DIRECTIONS FOR THIS TASK: Work through the entries below and show every line in which "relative" is found.

◆ ◆ ◆ ◆

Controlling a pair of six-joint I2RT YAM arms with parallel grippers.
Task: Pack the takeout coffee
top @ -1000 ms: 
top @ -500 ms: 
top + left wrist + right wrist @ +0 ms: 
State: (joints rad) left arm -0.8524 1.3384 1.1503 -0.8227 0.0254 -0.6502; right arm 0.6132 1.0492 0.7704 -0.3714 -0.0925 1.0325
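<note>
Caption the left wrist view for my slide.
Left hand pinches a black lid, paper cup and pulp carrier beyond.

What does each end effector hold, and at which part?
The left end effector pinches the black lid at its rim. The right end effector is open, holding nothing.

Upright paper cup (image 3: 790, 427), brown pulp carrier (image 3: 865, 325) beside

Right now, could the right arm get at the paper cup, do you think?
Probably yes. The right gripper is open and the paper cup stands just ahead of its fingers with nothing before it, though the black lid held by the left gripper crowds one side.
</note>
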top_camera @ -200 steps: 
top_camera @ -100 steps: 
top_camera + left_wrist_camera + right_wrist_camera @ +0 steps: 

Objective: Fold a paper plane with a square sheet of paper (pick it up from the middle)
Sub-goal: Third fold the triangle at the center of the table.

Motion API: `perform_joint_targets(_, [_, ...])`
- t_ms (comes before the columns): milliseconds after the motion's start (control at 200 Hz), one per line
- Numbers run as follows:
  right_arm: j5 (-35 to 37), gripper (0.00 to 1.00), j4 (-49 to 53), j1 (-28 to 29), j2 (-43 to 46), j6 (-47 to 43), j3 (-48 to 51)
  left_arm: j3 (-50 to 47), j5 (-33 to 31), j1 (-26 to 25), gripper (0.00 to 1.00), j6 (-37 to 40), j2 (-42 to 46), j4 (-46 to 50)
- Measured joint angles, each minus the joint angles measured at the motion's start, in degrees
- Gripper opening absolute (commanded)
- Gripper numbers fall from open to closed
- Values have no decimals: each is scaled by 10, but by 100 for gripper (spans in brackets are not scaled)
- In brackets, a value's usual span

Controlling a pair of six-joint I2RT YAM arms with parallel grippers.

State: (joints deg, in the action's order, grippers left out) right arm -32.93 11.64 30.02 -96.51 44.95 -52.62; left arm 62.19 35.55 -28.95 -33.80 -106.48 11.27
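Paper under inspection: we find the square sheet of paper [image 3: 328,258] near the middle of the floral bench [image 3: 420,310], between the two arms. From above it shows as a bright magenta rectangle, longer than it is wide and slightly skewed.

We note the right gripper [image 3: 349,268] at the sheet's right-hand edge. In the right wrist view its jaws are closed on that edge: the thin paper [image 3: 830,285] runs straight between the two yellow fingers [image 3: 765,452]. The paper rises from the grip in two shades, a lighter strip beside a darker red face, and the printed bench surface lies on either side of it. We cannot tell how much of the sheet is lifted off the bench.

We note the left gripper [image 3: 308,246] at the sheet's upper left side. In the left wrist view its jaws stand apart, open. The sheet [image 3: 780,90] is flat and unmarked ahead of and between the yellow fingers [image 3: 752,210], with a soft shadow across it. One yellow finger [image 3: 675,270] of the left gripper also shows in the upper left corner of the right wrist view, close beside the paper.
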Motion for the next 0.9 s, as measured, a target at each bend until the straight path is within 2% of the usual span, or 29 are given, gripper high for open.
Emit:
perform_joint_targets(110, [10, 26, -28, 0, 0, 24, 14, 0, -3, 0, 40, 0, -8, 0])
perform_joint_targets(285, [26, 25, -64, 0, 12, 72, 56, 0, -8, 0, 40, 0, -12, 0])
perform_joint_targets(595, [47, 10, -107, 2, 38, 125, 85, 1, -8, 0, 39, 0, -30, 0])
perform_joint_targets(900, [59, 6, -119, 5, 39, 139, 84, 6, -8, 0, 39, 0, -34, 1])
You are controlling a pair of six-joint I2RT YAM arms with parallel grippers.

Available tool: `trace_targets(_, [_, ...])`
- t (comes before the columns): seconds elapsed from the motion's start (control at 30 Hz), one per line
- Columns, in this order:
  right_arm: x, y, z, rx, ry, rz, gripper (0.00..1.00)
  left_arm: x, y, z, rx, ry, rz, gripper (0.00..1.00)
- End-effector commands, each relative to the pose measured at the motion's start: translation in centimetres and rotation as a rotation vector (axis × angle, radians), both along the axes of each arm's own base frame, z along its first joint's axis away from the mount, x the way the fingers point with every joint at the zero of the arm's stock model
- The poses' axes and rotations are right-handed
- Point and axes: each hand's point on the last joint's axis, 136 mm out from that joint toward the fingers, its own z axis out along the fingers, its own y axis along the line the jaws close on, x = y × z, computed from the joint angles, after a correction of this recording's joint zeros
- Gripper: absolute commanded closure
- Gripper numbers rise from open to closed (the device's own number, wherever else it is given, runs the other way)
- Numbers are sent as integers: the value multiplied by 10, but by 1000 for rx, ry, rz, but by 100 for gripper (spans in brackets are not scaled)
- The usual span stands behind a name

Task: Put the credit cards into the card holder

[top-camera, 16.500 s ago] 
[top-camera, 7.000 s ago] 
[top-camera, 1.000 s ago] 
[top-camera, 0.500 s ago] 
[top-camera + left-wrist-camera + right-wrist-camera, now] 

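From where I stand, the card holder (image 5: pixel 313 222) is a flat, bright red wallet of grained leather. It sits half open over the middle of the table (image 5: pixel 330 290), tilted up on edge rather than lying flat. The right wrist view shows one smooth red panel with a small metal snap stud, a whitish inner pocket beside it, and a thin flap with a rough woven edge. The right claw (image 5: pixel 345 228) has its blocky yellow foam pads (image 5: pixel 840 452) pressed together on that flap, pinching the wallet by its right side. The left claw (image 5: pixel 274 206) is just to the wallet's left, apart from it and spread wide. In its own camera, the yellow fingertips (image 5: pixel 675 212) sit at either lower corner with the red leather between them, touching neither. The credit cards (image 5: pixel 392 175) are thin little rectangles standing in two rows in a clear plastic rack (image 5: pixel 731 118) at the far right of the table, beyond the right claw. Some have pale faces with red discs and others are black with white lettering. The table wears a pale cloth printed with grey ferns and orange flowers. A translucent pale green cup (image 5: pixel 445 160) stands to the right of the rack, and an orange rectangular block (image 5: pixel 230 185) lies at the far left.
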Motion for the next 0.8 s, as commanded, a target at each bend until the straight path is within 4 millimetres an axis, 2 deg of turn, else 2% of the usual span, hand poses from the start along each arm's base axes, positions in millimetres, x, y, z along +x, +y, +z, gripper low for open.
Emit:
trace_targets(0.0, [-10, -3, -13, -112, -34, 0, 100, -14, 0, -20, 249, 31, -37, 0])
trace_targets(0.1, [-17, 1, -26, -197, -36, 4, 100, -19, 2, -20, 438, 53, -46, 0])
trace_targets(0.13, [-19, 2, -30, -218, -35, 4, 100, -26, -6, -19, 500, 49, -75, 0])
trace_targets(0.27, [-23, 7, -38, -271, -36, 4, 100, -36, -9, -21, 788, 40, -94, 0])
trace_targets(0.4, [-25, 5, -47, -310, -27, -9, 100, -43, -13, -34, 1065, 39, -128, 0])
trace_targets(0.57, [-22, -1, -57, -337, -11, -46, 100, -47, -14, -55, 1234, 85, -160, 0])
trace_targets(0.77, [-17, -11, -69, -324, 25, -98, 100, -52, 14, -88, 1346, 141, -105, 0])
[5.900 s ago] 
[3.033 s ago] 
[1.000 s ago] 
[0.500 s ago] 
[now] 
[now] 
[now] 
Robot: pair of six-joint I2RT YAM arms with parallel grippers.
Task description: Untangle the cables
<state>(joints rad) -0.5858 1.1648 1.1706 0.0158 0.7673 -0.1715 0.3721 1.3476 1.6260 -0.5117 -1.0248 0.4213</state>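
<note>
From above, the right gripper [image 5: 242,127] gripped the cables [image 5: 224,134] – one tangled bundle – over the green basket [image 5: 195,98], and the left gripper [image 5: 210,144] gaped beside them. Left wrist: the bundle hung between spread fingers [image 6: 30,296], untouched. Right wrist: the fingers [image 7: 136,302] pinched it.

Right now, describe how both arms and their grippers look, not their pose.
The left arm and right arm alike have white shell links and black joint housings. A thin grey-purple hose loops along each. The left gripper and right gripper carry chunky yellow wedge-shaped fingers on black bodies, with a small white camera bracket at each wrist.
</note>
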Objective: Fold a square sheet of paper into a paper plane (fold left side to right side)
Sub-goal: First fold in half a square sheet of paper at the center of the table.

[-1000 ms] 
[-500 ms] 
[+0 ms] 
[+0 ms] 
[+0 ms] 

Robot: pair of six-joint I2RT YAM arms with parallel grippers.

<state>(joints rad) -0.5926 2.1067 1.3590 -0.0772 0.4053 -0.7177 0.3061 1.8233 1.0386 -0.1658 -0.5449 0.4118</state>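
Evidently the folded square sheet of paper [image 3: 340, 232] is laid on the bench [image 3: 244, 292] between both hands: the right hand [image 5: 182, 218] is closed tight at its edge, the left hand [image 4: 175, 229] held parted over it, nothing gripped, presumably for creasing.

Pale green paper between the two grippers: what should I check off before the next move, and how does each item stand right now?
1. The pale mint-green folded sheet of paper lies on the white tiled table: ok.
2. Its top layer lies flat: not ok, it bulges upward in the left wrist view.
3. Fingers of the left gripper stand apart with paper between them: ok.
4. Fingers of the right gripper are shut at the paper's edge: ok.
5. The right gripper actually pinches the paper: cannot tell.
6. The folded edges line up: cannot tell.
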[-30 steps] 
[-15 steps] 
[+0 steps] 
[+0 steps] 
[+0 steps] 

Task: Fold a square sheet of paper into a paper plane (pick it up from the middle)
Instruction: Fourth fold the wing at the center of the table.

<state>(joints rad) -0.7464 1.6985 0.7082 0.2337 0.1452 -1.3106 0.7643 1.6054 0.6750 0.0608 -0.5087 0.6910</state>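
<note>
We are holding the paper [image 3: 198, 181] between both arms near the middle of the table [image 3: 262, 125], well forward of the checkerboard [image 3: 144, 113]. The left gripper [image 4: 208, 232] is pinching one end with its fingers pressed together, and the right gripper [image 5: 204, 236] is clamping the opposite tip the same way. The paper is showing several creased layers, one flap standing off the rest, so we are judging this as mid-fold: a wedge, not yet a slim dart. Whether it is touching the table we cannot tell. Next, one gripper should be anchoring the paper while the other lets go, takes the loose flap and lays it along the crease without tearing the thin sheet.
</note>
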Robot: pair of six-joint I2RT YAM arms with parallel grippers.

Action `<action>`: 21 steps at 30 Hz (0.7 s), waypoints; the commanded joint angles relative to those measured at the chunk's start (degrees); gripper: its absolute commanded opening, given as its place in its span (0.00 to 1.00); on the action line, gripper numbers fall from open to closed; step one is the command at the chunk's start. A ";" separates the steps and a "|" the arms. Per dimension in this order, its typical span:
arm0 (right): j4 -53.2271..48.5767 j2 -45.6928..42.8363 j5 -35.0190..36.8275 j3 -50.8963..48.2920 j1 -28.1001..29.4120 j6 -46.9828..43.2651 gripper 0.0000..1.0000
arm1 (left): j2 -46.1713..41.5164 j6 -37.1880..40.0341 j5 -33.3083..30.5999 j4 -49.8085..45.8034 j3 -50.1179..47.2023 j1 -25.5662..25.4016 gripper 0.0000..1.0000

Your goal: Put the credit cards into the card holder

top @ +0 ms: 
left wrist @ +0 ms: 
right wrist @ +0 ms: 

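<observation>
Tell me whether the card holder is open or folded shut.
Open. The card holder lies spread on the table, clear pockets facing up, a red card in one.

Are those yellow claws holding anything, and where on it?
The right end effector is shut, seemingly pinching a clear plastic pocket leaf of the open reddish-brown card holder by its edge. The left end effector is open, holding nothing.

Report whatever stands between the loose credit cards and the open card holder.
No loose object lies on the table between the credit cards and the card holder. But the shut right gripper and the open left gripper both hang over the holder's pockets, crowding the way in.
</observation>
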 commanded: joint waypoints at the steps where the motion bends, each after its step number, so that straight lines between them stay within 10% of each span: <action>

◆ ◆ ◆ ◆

SOLUTION TO THIS PROBLEM:
- End-effector commands, each relative to the pose measured at the motion's start: translation in centimetres and rotation as a rotation vector (axis × angle, radians), both along the axes of each arm's own base frame, z along its first joint's axis away from the mount, x the way the fingers point with every joint at the zero of the arm's stock model
Action `<action>`: 21 steps at 30 Hz (0.7 s), waypoints; the commanded joint angles relative to those measured at the chunk's start (degrees); gripper: its absolute commanded opening, given as its place in its span (0.00 to 1.00); on the action line, gripper numbers fall from open to closed; step one is the command at the chunk's start. A ";" separates the steps and a "|" the arms. Per dimension in this order, its typical span:

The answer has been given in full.